Posted in Bootleg Theater on January 25th, 2019 by JJ Koczan

If Nietzsche went beyond good and evil, then surely Fatso Jetson exist beyond weird and normal. They’re often credited as one of the principal founding acts of desert rock, and fair enough, but they’ve also always held a spot on a wavelength of their own, no less comfortable in strains of bizarre prog, manic surf-jazz or punk than in floor-of-hot-coals boogie. Their third album, Toasted, was recorded in 1998 for release through Bong Load Custom Records and was their first outing not to be issued by SST, whose founder Greg Ginn (also Black Flag), as legend has it, signed them on the strength of their first show for their 1995 debut, Stinky Little Gods and its 1997 follow-up, Power of Three. The latter title sums up an essential component of Fatso Jetson‘s strength, as it’s the power of the players involved in the band that’s always made them so head-spinningly good. Others have come and gone over time including family and friends, but the core trio of guitarist/vocalist Mario Lalli (also Yawning Man), bassist Larry Lalli and drummer Tony Tornay (now also of All Souls) has remained at the foundation of Fatso Jetson for the last quarter-century, and they remain an act unto themselves in style and substance alike.

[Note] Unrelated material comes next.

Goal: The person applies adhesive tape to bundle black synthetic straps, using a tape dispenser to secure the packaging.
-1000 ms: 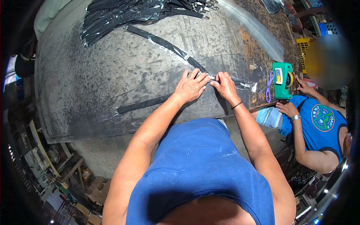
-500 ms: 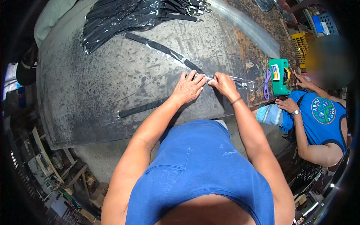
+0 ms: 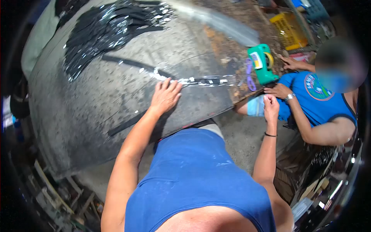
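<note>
A long black strap in a clear plastic sleeve [image 3: 133, 64] lies slantwise across the worktable [image 3: 89, 100]. My left hand [image 3: 166, 96] rests flat on the table, fingertips at the sleeve's near side, fingers apart. Off the table's front edge, my right hand [image 3: 271, 107] is raised with its fingers curled together; whatever may be in them is too small to see. A second black strap [image 3: 127, 123] lies under and beside my left forearm. Further back is a heap of black straps in shiny plastic [image 3: 108, 31], with metal clips at one end.
On the right stand a green tape dispenser [image 3: 263, 63] and purple scissors [image 3: 250, 75]. Clear plastic sleeves [image 3: 220, 21] lie along the back. A person in a blue top [image 3: 309, 104] sits at the right, hands near the dispenser. Behind is a yellow crate [image 3: 288, 31].
My right hand has left the strap and swung right, off the table edge. My left hand stays at the strap. The whole view has shifted, with some blur.
</note>
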`<action>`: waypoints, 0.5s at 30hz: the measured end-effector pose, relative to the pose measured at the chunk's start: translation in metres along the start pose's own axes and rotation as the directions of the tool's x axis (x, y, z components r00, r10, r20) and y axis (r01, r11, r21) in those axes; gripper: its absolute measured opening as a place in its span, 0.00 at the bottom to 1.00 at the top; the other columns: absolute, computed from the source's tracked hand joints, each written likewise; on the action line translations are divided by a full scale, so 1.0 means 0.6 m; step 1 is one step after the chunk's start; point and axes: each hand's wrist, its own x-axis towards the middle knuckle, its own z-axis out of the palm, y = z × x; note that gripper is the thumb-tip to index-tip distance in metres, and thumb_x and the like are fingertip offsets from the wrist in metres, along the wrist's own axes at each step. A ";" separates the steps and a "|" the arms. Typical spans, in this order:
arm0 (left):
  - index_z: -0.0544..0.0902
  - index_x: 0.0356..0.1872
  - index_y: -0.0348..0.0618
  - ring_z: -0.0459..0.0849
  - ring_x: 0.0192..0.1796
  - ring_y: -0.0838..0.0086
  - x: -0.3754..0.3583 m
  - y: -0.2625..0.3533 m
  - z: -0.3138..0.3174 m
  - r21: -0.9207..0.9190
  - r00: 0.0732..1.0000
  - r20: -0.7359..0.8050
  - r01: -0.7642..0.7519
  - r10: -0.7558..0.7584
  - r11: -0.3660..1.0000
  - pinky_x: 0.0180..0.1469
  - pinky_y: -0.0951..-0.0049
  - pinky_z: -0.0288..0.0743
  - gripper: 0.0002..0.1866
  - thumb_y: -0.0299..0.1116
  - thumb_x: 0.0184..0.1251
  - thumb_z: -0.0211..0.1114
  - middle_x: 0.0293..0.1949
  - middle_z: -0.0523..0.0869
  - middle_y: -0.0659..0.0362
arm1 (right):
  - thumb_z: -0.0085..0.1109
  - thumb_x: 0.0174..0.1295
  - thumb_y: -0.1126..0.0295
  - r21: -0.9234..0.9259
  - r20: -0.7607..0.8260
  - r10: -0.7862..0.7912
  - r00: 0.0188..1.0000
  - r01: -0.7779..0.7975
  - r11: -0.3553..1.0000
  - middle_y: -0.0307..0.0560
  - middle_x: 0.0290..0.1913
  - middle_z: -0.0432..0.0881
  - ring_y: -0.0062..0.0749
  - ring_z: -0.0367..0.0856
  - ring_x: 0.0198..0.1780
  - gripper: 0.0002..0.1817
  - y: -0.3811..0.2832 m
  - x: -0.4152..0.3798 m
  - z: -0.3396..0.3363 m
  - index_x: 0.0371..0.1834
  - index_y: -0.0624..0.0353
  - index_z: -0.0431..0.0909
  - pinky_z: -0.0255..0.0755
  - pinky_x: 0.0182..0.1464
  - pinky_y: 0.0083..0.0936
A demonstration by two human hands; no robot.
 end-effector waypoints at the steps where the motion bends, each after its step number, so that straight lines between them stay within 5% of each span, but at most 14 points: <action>1: 0.75 0.64 0.52 0.68 0.68 0.59 0.002 0.002 -0.001 -0.018 1.000 -0.011 0.002 -0.002 1.000 0.65 0.53 0.60 0.23 0.45 0.70 0.58 0.62 0.76 0.58 | 0.60 0.67 0.67 0.041 -0.061 0.036 0.998 -0.033 0.999 0.34 0.30 0.79 0.14 0.71 0.30 0.09 -0.016 0.010 -0.020 0.38 0.63 0.80 0.66 0.30 0.16; 3: 0.75 0.63 0.52 0.68 0.68 0.57 0.005 0.007 0.000 -0.029 1.000 0.005 0.016 -0.016 0.999 0.65 0.52 0.60 0.23 0.45 0.69 0.59 0.64 0.76 0.57 | 0.59 0.68 0.67 0.121 -0.097 0.121 0.988 -0.109 0.987 0.36 0.32 0.81 0.15 0.73 0.31 0.10 -0.030 0.040 -0.057 0.41 0.64 0.81 0.69 0.33 0.18; 5: 0.75 0.63 0.51 0.68 0.68 0.56 0.004 0.008 0.000 -0.036 1.000 -0.019 0.006 -0.007 0.999 0.64 0.52 0.60 0.24 0.42 0.67 0.62 0.63 0.76 0.57 | 0.58 0.69 0.67 0.065 -0.191 -0.010 0.982 0.023 0.998 0.38 0.32 0.82 0.18 0.76 0.33 0.10 0.036 0.105 -0.085 0.44 0.64 0.81 0.71 0.36 0.19; 10: 0.73 0.65 0.52 0.65 0.69 0.56 0.005 0.019 -0.006 -0.032 0.997 0.039 0.064 -0.062 0.997 0.67 0.49 0.57 0.25 0.41 0.66 0.62 0.64 0.73 0.58 | 0.59 0.66 0.67 -0.099 -0.181 -0.086 0.980 0.069 0.993 0.43 0.35 0.86 0.24 0.81 0.37 0.11 0.055 0.231 -0.093 0.41 0.66 0.83 0.75 0.43 0.26; 13: 0.73 0.65 0.52 0.65 0.69 0.56 0.007 0.022 -0.006 -0.019 0.996 0.046 0.076 -0.075 0.997 0.67 0.49 0.57 0.25 0.40 0.66 0.62 0.64 0.73 0.58 | 0.59 0.66 0.67 -0.229 0.051 -0.111 0.993 0.120 0.966 0.44 0.37 0.87 0.25 0.82 0.39 0.12 0.064 0.278 -0.086 0.41 0.66 0.83 0.75 0.43 0.27; 15: 0.74 0.64 0.52 0.64 0.70 0.56 0.008 0.025 -0.005 -0.020 0.995 0.043 0.087 -0.087 0.996 0.67 0.49 0.57 0.25 0.40 0.66 0.62 0.63 0.74 0.58 | 0.60 0.65 0.68 -0.188 0.226 0.100 0.969 -0.057 0.981 0.44 0.37 0.87 0.26 0.82 0.39 0.11 0.056 0.294 -0.072 0.41 0.66 0.83 0.75 0.44 0.27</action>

Plenty of bands talk about being open in terms of creativity. Anything goes. Far fewer actually bring that to life in their output, but listening to Fatso Jetson immediately separate wheat from chaff in their listenership as Toasted opener “New Age Android” turns to biting freakout robot sounds on (I think) guitar, or the subsequent swinger “Magma” and the maddening multi-layered solo that would round out if they weren’t actually in control enough to turn back to the chorus at the end, the band make it plain right away that their scope isn’t one to be limited. Not that they’re inconsistent — Toasted, which was produced by the band with Chris Goss of Masters of Reality, flows easily from one song to the next — but that there’s a naturalistic component to what they do and the instrumental chemistry so much on display between the Lalli cousins and Tornay is a key uniting factor in their craft. Through the weighted garage thrust of “I’ve Got the Shame” and into the instrumental “She’s So Borg” that seems to complement “New Age Android” — the lyrics of which could be argued as prescient of the rise of mobile social media culture; self-as-product and all that — Fatso Jetson go where they want to go and have the means to get there, but even the fact that “She’s So Borg” is in conversation with the opener, without actually including words, while hinting toward it in the titles demonstrates just how conscious the band were at the time of what they were doing. Fatso Jetson always had a master plan, it was just on a wavelength all its own.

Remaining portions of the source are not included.